_EXERCISE GOAL_. Of all the lines in the entries below, give again exactly those starting at the line containing "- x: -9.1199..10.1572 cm" and ending at the line containing "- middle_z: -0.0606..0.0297", both ends included, and no others.

(Dataset items)
****************
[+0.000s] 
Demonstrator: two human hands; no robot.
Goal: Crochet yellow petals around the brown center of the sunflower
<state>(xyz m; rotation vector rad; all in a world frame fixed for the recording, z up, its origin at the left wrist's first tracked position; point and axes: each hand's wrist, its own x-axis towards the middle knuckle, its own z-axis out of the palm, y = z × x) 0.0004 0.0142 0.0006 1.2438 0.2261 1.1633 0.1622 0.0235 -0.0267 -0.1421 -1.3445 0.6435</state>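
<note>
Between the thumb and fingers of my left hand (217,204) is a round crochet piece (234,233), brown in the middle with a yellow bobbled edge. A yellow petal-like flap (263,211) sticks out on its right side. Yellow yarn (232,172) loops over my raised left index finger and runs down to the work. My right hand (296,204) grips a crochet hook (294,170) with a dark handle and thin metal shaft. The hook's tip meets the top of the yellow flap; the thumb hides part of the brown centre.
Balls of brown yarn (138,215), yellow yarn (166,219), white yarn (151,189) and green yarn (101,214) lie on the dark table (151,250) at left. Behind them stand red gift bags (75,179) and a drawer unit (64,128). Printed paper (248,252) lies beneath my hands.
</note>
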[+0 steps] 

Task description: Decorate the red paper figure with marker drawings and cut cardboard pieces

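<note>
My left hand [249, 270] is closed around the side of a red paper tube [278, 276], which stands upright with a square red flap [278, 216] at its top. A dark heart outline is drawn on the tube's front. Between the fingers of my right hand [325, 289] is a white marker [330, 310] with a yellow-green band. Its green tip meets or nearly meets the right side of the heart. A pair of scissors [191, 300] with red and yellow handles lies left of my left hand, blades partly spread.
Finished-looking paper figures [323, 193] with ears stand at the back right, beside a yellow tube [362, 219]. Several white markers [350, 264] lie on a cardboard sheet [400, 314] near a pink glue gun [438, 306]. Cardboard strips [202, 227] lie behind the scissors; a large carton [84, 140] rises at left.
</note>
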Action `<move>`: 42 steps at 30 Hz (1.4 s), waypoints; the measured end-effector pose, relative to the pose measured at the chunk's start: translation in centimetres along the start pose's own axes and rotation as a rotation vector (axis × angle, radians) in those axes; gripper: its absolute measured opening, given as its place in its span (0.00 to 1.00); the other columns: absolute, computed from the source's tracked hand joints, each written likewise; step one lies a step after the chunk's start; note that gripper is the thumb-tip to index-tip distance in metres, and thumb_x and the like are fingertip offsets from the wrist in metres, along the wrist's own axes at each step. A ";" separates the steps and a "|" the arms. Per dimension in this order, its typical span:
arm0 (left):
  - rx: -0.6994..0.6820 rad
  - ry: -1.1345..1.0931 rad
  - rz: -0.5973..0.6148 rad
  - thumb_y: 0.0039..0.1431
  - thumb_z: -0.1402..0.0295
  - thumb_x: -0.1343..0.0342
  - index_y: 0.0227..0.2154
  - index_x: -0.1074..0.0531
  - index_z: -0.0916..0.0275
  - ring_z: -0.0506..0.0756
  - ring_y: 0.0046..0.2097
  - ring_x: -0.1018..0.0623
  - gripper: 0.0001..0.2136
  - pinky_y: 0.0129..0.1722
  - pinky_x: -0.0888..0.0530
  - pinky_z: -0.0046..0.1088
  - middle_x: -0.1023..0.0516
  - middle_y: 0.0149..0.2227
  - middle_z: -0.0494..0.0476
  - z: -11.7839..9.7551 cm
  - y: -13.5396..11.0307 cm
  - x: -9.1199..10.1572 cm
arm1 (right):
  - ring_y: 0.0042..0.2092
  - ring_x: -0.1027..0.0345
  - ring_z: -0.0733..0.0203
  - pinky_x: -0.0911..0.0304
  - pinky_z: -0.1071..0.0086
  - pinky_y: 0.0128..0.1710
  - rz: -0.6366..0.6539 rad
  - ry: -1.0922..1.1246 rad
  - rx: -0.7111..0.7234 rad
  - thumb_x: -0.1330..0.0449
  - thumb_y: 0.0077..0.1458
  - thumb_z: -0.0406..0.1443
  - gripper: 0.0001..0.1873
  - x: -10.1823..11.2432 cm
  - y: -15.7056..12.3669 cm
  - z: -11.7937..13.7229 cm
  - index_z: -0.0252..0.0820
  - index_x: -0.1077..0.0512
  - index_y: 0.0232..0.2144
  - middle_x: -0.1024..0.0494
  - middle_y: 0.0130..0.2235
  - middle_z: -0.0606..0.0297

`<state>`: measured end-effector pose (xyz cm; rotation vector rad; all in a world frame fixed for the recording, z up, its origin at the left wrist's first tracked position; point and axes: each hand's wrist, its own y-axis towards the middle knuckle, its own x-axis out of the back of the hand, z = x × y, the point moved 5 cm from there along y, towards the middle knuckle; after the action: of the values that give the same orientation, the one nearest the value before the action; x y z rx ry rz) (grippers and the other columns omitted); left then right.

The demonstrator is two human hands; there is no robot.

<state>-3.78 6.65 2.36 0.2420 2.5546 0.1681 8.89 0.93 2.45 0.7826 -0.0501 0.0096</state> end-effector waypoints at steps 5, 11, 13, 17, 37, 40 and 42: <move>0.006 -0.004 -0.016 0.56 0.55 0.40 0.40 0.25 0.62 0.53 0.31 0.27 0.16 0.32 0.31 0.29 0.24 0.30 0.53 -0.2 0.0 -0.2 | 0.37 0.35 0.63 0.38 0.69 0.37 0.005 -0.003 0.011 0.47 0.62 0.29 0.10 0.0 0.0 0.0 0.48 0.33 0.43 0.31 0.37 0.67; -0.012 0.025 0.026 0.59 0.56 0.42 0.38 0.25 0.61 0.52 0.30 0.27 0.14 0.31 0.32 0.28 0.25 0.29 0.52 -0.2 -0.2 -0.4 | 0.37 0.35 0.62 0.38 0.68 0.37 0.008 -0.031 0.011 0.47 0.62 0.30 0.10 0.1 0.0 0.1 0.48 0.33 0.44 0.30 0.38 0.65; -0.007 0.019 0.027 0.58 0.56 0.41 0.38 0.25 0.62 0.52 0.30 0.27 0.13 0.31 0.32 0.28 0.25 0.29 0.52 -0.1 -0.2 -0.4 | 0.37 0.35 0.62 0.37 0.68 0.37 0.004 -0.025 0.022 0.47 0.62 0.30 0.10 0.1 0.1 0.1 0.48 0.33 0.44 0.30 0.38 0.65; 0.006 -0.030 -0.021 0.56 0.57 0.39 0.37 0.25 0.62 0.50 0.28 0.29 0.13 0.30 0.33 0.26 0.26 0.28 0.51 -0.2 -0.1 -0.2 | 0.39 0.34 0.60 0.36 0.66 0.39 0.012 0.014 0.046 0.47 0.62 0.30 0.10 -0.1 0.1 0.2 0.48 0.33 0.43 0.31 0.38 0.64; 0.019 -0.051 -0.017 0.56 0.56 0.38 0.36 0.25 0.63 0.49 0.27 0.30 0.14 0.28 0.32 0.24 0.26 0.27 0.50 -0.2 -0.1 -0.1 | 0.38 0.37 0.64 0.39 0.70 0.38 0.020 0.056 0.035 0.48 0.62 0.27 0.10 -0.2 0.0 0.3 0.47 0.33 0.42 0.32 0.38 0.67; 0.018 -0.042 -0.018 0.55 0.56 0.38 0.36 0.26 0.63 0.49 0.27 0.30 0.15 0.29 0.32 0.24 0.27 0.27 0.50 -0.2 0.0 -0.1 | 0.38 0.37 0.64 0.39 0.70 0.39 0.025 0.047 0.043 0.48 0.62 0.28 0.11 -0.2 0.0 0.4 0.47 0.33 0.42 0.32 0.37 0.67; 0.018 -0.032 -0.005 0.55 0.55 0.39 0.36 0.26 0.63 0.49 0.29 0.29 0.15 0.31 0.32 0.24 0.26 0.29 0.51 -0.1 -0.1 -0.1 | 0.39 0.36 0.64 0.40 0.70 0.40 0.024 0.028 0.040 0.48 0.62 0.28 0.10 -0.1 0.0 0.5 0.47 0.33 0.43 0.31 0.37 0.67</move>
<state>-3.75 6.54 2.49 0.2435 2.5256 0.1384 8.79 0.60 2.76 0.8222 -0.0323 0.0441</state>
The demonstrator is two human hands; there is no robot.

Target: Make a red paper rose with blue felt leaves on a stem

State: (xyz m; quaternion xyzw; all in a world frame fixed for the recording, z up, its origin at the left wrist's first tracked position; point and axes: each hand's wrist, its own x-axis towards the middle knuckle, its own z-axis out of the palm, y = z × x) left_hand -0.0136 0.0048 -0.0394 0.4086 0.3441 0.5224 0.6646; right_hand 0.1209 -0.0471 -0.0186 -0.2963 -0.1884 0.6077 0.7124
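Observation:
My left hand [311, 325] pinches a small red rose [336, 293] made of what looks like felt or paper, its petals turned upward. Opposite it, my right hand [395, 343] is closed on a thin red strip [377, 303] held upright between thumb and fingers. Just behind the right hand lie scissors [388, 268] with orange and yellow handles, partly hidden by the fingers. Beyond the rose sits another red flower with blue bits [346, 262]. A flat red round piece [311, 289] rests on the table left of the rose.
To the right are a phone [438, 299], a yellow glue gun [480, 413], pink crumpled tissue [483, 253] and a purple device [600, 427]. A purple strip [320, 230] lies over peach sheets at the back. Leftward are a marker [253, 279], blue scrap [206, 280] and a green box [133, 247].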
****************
_ANSWER BELOW_.
  - x: -9.1199..10.1572 cm
arm1 (right):
  - ring_y: 0.0042..0.2092
  - ring_x: -0.1027..0.0345
  - ring_z: -0.0733..0.0203
  - pinky_x: -0.0911..0.0304
  - pinky_z: -0.1071..0.0086
  - pinky_y: 0.0128..0.1710
  - rz: -0.6366..0.6539 rad
  - ry: -1.0922..1.1246 rad
  - rx: -0.7111..0.7234 rad
  - thumb_x: -0.1330..0.0449
  - thumb_y: 0.0077..0.1458
  - thumb_z: -0.0406..0.1443
  - gripper: 0.0001..0.1873
  - x: -10.1823..11.2432 cm
  - y: -15.7056..12.3669 cm
  - z: -11.7937..13.7229 cm
  - index_z: -0.0252..0.0820
  - index_x: -0.1077..0.0512
  - index_y: 0.0232..0.2144
  - middle_x: -0.1024..0.0494
  - middle_y: 0.0130..0.2235
  - middle_z: -0.0606..0.0297

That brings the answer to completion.